I should really be sleeping.

I miss Cody. I had a really great dream about him last night, that we were floating down Truckee River in a yellow raft and the hot sun was tanning our skin and we drifted in and out of sleep down the quiet waters.

Then I woke up and remembered I was in a strange house with two neurotic dogs and an alarm system that wouldn't stop flashing. I don't know why I agreed to house- and dog-sit for Cody's aunt and uncle. Oh yeah, I needed the $300; not for anything important, I wanted to buy Photoshop CS and ditch Elements. I'm moving up in the world, people.

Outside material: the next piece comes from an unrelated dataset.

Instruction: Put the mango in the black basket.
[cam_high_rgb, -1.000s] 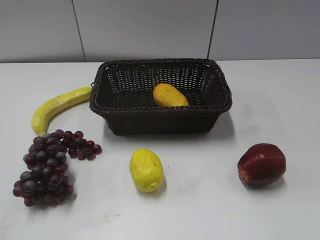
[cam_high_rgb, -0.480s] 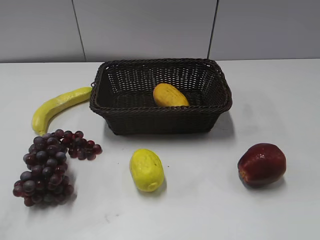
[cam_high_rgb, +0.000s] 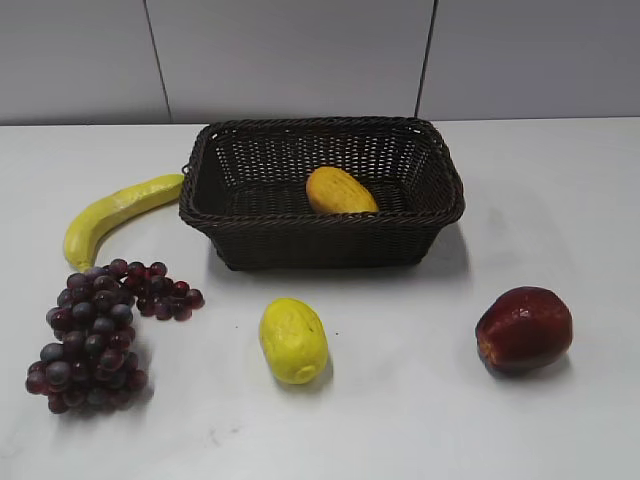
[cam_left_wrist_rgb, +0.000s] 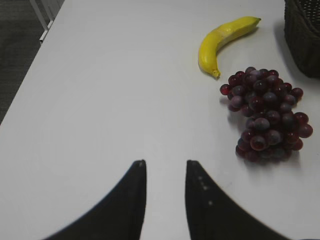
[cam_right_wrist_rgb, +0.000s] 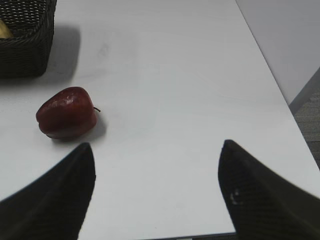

Dave called me last night around midnight after I posted a bulletin asking people to pray that I make it through the night okay. It was 2:00 am in Nebraska and he called before he went to bed to check up on me and calm my nerves ... Dave can always calm my nerves. Cooper, Lanie, Raf, and Steven: I don't know if you read this, but thank you also for making me feel safe and loved. I have wonderful friends.

I MISS CODY!!! I haven't heard from him in a week -- one whole week. I hope he's having a good time in Europe, but I can't help wondering if he's forgotten about me. I keep telling myself that I'm just being silly, but he said that there are internet cafes everywhere in London and that he'd email me, but it's been a week and I guess he hasn't made it over to one yet. I hope Dr. Reynolds has just been keeping him busy. I really really want him to come home. 10 more days, just 10 more days. I'm going to call the Torrey office again on Monday and ask them why Cody hasn't emailed me yet. Actually, I just want to make sure they're all safe. And that the reason Cody hasn't called is not that they got captured and are being held captive in the Alps, but just that they have so much to see.

Mom and I are driving up to Woodbury tomorrow so I can take a computer literacy exam. They want to make sure I know how to use the internet, Word, and Excel. I tried to explain that I work in a church and I use those things every day, but she said that was one thing she couldn't waive for me. So Mom and I are getting up at 4:30 in the morning to drive two hours to Burbank so I can take a test at 8:00 in the morning. We'd drive up tonight, but the hound and the bichon are afraid of the dark.

Goodnight, dear reader. It's 9:30 and if I go to bed right now, I'll get 7 hours of sleep. Ugh.

1 Comments:

At 10:28 AM , Anonymous Anonymous said...

Don't worry m'dear - I'm sure they're all very busy. Tay hasn't gotten ahold of me either - and she has her cell phone. That's gotta be hard - but only 10 more days!